AIM OF THE TASK: Everything from the line containing "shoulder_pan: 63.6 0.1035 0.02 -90" down to the last line below should be set down exactly, and only that, without the pictures.

⟨

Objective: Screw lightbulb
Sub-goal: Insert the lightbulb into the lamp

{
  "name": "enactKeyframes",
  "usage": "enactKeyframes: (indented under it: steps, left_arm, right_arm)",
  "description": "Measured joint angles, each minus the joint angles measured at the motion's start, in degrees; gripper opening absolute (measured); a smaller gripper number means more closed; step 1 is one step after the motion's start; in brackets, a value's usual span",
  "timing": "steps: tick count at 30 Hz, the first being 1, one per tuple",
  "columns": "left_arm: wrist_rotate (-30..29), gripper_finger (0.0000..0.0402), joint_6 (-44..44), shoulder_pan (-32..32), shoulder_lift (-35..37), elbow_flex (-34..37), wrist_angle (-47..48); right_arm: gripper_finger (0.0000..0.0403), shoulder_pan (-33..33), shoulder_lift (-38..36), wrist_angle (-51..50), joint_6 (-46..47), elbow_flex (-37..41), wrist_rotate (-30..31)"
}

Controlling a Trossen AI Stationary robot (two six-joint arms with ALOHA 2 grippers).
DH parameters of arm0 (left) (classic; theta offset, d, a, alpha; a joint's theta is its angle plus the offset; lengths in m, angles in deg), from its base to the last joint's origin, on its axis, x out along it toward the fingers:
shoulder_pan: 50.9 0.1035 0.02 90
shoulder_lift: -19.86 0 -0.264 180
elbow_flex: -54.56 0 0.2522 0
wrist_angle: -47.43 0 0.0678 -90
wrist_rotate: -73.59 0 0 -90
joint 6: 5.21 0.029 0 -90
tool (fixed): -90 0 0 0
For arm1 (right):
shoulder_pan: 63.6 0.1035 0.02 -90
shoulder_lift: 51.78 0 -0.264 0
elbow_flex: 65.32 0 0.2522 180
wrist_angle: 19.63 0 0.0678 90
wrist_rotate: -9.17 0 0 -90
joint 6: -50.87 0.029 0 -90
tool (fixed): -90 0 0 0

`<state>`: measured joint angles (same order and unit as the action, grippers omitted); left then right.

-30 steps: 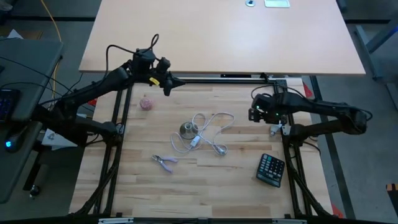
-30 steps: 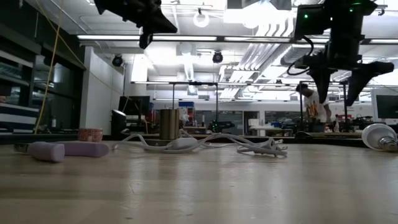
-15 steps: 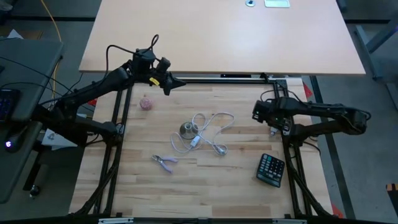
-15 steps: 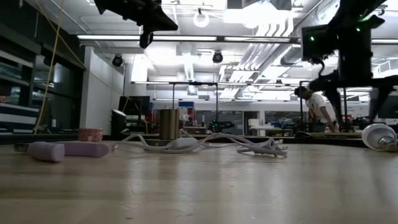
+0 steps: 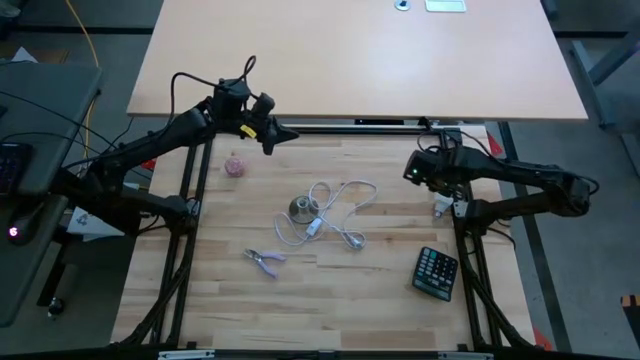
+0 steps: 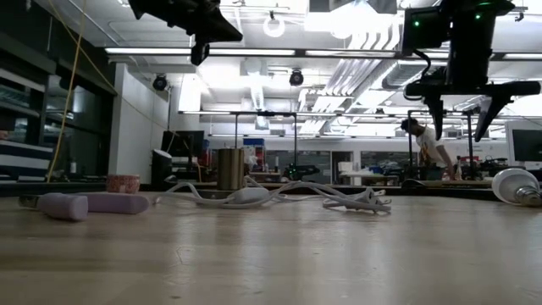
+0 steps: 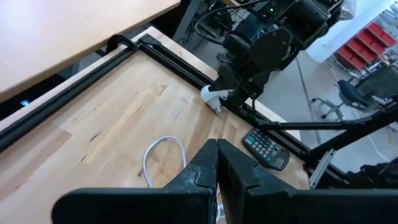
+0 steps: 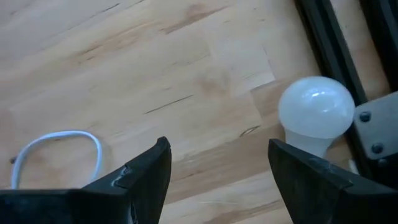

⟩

WRITTEN SOLUTION:
shoulder_pan: 63.6 0.1035 0.02 -90
shoulder_lift: 51.78 0 -0.264 0
elbow_flex: 65.32 0 0.2522 180
wrist_angle: 19.63 0 0.0678 90
wrist_rotate: -9.17 0 0 -90
joint 6: -50.87 0.029 0 -90
tool (fixed): -90 0 0 0

`<state>`: measured joint angles (same order and unit as the action, grippers omitted); left then right.

-30 steps: 
-30 steps: 
-15 steps: 
-15 steps: 
+0 steps: 
+0 steps: 
+0 steps: 
+0 steps: 

Fully answered, the exercise is complete.